Academy – Xing Zhang's Mind

CVPR 2019 Day 1

What an early flight to Long Beach! Waked up at 3:30am and noticed that there was Lyft driver available at mid-night. Have to say that Lyft/Uber makes life easier. But just a reminder that SJC won’t open checkin until 4:00 am… So don’t be rush there anyway.

So Sunday and Monday are for the workshops. The morning I went to the 3D Scene Understanding workshop and listen to a good talk on “What do Single-view 3D Reconstruction Networks Learn?” It points out the current state of the arts single image reconstruction work is, by large chance, just image retrieval. This is due to that the shape similarity measurement is not good enough and the training set is contaminated by models which already looks very similar like the one in the test set. And using a certain model pose view as the single image input fits 2D image case but does not really the best one for 3D mesh case. The talk really resolve some issues in 3D reconstruction research and I think the paper is good to read. You can find the paper Here. And here is the Youtube video for the talk

However, at the same day Facebook AI also provide their Mesh R-CNN basically to reconstruct mesh from single image like there R-CNN to create 2D mask from a single image. Hence it would be interesting to check that paper to see if it violates any issues points out by the work above.

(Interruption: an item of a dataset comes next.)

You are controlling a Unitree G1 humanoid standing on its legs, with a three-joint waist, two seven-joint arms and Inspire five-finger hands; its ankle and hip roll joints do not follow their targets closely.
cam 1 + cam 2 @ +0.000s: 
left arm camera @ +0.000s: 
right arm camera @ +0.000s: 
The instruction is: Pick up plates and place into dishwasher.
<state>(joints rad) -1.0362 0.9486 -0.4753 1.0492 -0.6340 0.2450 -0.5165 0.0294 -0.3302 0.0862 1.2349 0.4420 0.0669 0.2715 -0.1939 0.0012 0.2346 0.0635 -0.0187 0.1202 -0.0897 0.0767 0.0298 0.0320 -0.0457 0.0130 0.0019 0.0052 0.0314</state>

In the afternoon my colleague leads me to the ScanNet benchmark challenge workshop. Professor Matthias Nießner is really active in facial/body reconstruction work and now his work also expand to general scene 3D capture and registration. ScanNet is trying to create data set with vertex level labeling plus 3D bounding box , like the 3D version of the ImageNet. The workshop is basically an exhibition of all the people who participate in the detection task with the ScanNet dataset. The Stanford’s work achieve very good result by take advantage of temporal coherence information. It is a very interesting idea and fundamentally optimize the data representation and training procedure. Very nice result.

Later afternoon I went back to my original research domain to take look of the state-of-the-art human body/facial capture survey style talk given by Michael J Black. I do feel there is great potential. Need to investigate when I have some spare time. And here is the video for that.

I think Monday I will be in the AR/VR session. Hope to learn more in this region. Or at least see what is the part people still not cover yet…

SIGGRAPH 2018 Day 4

Today is a little casual. In the morning, I visit Nvidia ray tracing/path tracing section. They emphasize that similar like the first GPU card in 1998, The RTX is a new thing that everyone should try to catch up with.

Then I also went to 3D capture session. The papers there are all very interesting. I think we are also at an important stage at the moment.

In the afternoon, I went to material capture session, It is glad to see how a deep learning model is trained which can use differentiable render for material generation from one image file. I do need to look into this work.

SIGGRAPH 2018 Day 3

Today is a time space mixture adventure. Try to get into the talk of two state of the arts face related paper in the VR session in the morning. One is from TMU and the other is from Facebook Reality Lab. Both of them try to tackle the issue on how to show genuine whole face expression in VR while both sides wear the headset.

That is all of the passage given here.